Dick Harmon: BYU serves up turnovers, gets creamed in the process

Published: Sunday, Sept. 20 2009 12:00 a.m. MDT

So, what happened to that snazzy No. 7 ranked BYU football team that outplayed and upset Oklahoma and destroyed Tulane on the road before dropping its first home game of the season in Provo of all places?

Simple.

The Cougars met up with an opponent with an offensive line 10 times better than the Sooners and 11 times superior to Tulane. And the defense wasn't ready.

BYU's defensive front seven, who looked so lively in Dallas and New Orleans, were totally neutralized by Florida State blockers. Those guys clamped down and locked like wolverines on a femur.

"They were a better team than we were tonight," said BYU senior QB Max Hall.

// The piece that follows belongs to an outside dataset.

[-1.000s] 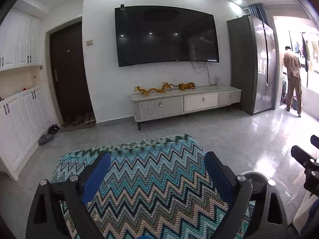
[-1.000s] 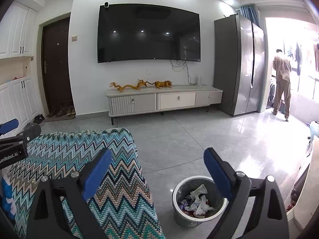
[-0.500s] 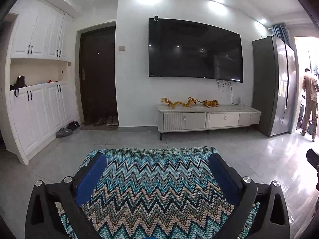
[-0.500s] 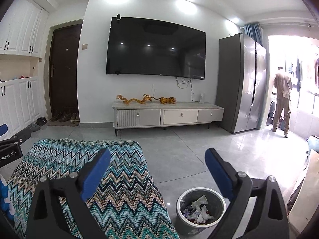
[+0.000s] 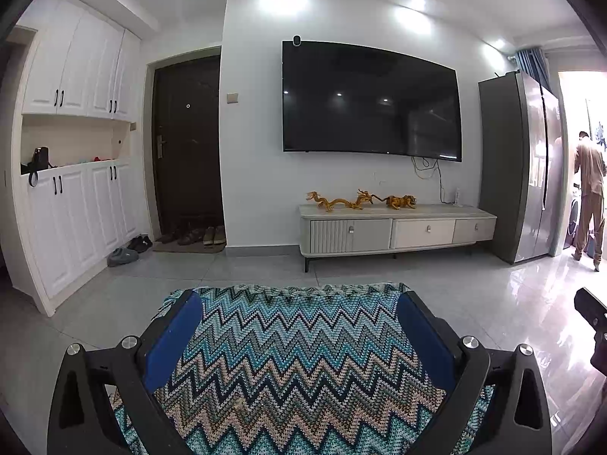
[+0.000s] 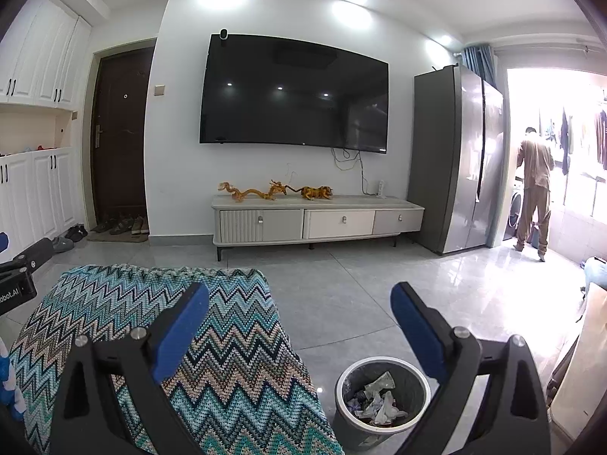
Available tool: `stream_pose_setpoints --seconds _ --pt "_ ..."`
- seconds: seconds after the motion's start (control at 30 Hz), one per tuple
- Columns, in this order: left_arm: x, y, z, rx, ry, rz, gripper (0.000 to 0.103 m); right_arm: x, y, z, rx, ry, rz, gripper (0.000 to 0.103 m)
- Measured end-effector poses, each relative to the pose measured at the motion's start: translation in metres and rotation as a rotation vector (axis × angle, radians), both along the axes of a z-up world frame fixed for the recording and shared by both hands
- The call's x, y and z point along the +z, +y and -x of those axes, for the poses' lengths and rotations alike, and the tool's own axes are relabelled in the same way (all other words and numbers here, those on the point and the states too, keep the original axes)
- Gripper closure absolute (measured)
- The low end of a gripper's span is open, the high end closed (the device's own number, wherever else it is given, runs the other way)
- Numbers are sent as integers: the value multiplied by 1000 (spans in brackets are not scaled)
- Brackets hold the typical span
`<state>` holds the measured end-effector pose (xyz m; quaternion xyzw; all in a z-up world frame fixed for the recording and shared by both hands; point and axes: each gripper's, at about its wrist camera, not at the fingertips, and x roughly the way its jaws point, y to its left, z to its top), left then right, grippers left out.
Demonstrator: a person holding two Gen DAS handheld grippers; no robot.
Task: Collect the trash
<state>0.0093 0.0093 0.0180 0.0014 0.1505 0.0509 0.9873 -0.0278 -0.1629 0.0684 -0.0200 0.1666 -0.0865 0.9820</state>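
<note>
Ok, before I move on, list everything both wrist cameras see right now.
trash bin: one, grey, on floor right of blanket, crumpled paper inside
zigzag blanket: one, teal and beige, draped in foreground
TV: one, black, on wall
TV cabinet: one, white, under TV
dragon figurines: gold, on cabinet
fridge: one, grey, right
door: one, dark brown, left
shoes: several, by door
cupboards: white, far left
person: one, tan clothes, bright doorway
left gripper: open, empty
right gripper: open, empty

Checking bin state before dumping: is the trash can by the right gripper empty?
No, in the right wrist view the trash can already holds crumpled paper scraps.
</note>
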Motion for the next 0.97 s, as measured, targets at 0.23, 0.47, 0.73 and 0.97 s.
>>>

In a shootout with the Seminoles, the Cougars imploded with turnovers. Not too complicated, really. In a game devoid of defense on either side, BYU couldn't afford one turnover. But BYU's defense got manhandled by Seminole blockers, who did nothing fancy; they just beat every Cougar in front of them.

BYU defensive captain Jan Jorgensen disagrees with that assessment of the visitors' O-line, however. He told reporters FSU's O-line was outstanding but not that much better than Oklahoma.

"We didn't play how we're capable," said Jorgensen. "When they came out and ran like they did down the field, it takes it out of you. They did it three times. It makes it hard to win when a team does that."

Bronco Mendenhall was more specific. He said FSU had outstanding preparation technically, schematically and emotionally. Mendenhall said BYU could have prepared better, especially for Seminole QB Christian Ponder. "At the point of attack, when engaged, they continued to play on and we didn't."

Mendenhall said his players didn't rally to the ball like the previous two games.

The BYU coach said his team will now learn far more from this loss than if they'd won. "Now we'll go to work and improve this team."

While defensive coordinator Jaime Hill said the Cougars threw everything they had and failed to stop FSU's offense, Jorgensen said BYU defenders could have developed more packages to throw at Ponder, spying him and containing him. "We could have done more."

Trailing 30-14, just when BYU needed scoreboard, Max Hall's pass attempt at Andrew George had FSU freshman safety Greg Reid step in front of the Cougar tight end, snag the gift and run untouched for a touchdown and 37-14 lead.

Hall said he should have looked off George and gone to somebody else, but he thought Reid held George, preventing him from making a break. "It was pass interference, from what I saw."

That play finished the Cougars and the second half just started. From there, BYU had to abandon its draw trap, screens and short passing game. Hall had to look deep and hold onto the ball longer.

BYU left being BYU on offense, despite an 80-yard bomb from Hall to McKay Jacobson to get to 21.

"He was pressing, trying to make things happen," said Mendenhall. Two first-half turnovers snowballed to five.

It was expected. If Ponder and his backs, behind the ACC's best offensive line, could run the football, the Cougars would be hard-pressed to stop Florida State's offense.

That's exactly what happened.

As it turned out, neither defense could stop one another. BYU couldn't get a third-down stop, missed tackles and gave up a whopping 12 of 15 third-down conversions. FSU couldn't cover BYU's receivers, or stay in position on key BYU runs.

The offenses ruled. In the first half, FSU averaged 7 yards on 44 plays.